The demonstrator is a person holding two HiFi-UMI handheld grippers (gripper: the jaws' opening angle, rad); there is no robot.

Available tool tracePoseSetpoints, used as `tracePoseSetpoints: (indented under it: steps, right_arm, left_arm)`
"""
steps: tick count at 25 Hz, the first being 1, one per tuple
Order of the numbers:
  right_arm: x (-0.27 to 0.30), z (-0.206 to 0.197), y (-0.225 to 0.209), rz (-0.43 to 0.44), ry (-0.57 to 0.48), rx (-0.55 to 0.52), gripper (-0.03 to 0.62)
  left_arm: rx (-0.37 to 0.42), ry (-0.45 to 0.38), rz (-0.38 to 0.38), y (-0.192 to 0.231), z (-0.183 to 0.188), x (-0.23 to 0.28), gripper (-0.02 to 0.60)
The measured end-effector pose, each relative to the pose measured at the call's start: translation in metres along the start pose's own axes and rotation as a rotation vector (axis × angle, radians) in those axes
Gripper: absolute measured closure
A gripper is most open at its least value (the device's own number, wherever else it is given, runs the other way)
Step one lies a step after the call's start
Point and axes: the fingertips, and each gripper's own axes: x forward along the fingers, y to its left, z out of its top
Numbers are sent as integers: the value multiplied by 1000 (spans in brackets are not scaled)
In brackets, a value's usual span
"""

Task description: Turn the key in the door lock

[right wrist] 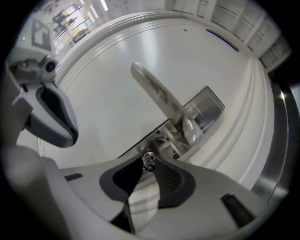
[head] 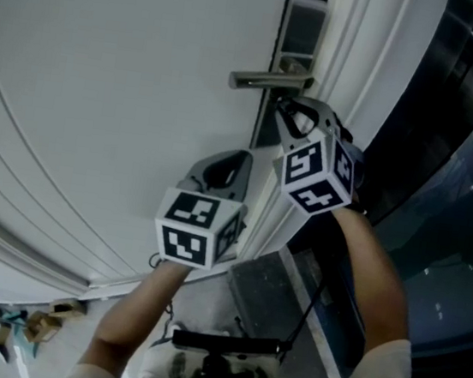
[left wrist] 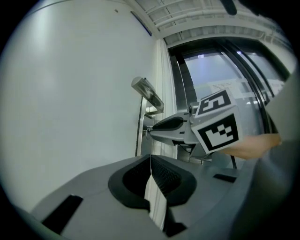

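Head view: white door (head: pixel 104 80) fills the left, with its lever handle (head: pixel 268 81) and lock plate (head: pixel 299 28) at the far right. The right gripper (head: pixel 283 112) reaches to the plate just under the handle. The left gripper (head: pixel 222 169) hangs nearer and further left, apart from the hardware. The key is hidden here behind the right gripper's jaws.

Left gripper view: its jaws are pressed together with nothing between them, pointing along the bare door. Beyond them, the right gripper's tips meet the plate below the handle, but the contact spot is too small to read.

Right gripper view: the jaws pinch the small metal key (right wrist: pixel 149 161), which sits at the lock just below the root of the handle. Only the key's head shows; the blade and keyhole are covered.

By my reading, inserting and gripping the key are done, and turning it is the step in hand. How far the key has rotated, or whether the bolt has moved, cannot be told.
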Motion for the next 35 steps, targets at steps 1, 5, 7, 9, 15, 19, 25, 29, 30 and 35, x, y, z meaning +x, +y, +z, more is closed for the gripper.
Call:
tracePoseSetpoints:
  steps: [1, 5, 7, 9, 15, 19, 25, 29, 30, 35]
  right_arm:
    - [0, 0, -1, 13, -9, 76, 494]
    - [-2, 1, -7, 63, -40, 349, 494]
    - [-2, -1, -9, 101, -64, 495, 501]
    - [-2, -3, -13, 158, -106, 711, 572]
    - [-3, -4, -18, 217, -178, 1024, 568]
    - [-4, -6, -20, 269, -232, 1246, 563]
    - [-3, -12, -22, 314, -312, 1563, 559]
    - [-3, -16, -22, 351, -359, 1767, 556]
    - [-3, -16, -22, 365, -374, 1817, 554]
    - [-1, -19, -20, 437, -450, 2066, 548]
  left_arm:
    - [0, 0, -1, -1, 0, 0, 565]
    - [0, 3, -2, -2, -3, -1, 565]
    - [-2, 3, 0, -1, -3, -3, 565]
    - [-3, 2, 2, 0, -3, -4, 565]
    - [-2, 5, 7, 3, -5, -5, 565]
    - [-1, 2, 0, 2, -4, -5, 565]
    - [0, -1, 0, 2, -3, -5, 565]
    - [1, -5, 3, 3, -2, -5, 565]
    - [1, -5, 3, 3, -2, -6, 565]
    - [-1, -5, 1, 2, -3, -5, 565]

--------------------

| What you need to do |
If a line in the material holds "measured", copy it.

| Solution for this problem |
The measured end-effector pose, each relative to the pose measured at the call's start: translation in metres along the start pose's own axes and rotation as a rotation vector (axis × angle, radians) in those axes
Gripper: absolute measured closure

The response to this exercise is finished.